WORK REQUIRED: Restate word for word the lines below from the one that has "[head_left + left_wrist" through the one that has "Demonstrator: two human", keeping both and dropping all pictures.

+ + + +

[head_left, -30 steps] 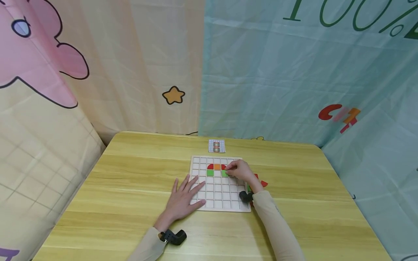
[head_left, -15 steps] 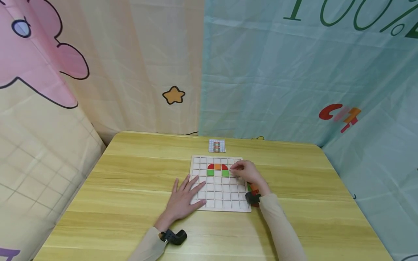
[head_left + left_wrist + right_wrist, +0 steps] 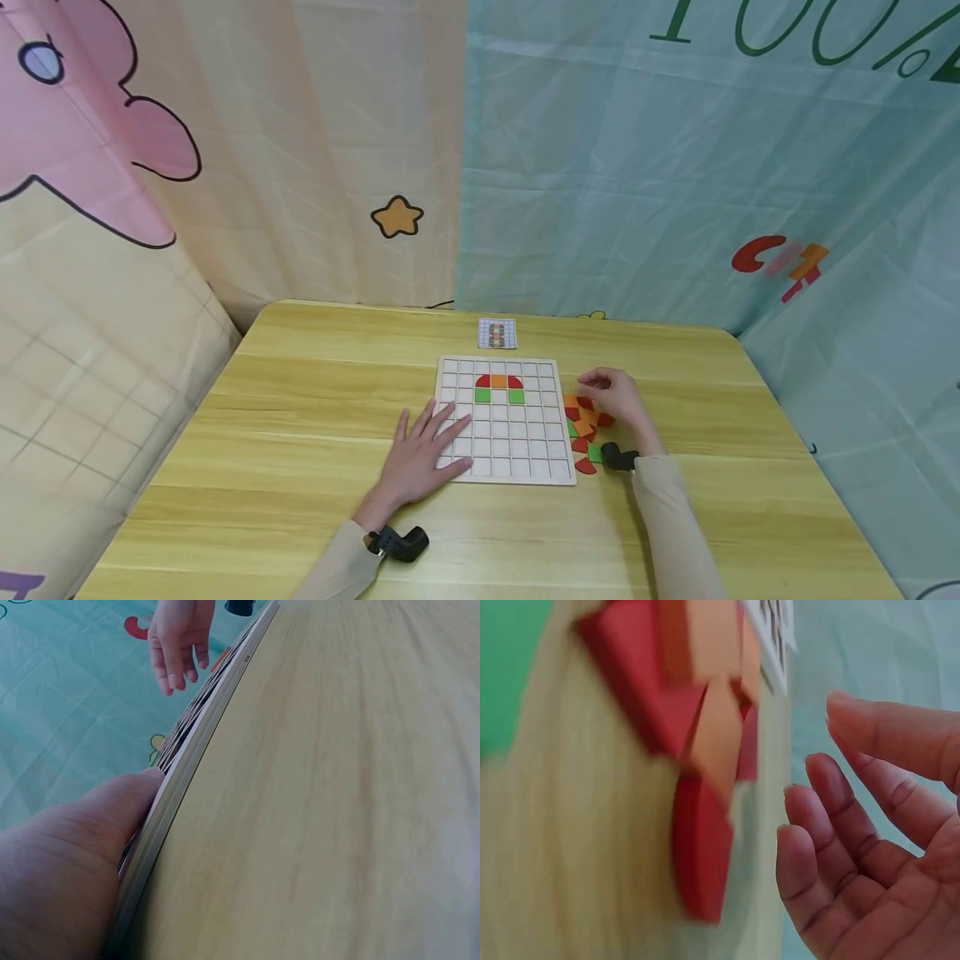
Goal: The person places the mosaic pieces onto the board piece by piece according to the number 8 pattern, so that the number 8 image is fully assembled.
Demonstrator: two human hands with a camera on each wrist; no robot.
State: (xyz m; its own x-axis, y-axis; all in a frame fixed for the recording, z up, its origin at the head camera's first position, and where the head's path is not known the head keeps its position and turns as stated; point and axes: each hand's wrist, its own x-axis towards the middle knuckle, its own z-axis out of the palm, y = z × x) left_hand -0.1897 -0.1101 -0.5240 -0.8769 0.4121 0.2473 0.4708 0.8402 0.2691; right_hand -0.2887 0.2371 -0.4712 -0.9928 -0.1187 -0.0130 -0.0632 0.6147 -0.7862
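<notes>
My left hand (image 3: 417, 460) lies with spread fingers on the left edge of a white gridded board (image 3: 540, 450); in the left wrist view its thumb (image 3: 112, 810) rests along the board's edge. Near the board's top sit two red quarter-round tiles with an orange square tile (image 3: 498, 382) between them, and a green square tile (image 3: 483, 396) under each red one. My right hand (image 3: 613, 395) hovers over a pile of loose tiles (image 3: 583, 432) right of the board. The right wrist view shows its fingers loosely bent, holding nothing, beside a red tile (image 3: 701, 851).
A small card (image 3: 497, 333) with a printed grid pattern lies behind the board. The wooden table (image 3: 300, 400) reaches back to printed curtains (image 3: 600, 183). Another green tile (image 3: 595, 452) lies at the pile's near end, by the right wrist camera.
My right hand has left the green tile on the board and moved right, over the loose pile, which now shows. The left hand has stayed in place.
</notes>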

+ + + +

SOLUTION TO THIS EXERCISE:
[head_left + left_wrist + right_wrist, +0 steps] 
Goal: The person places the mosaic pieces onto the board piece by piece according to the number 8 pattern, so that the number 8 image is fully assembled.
Demonstrator: two human hands with a camera on each wrist; no robot.

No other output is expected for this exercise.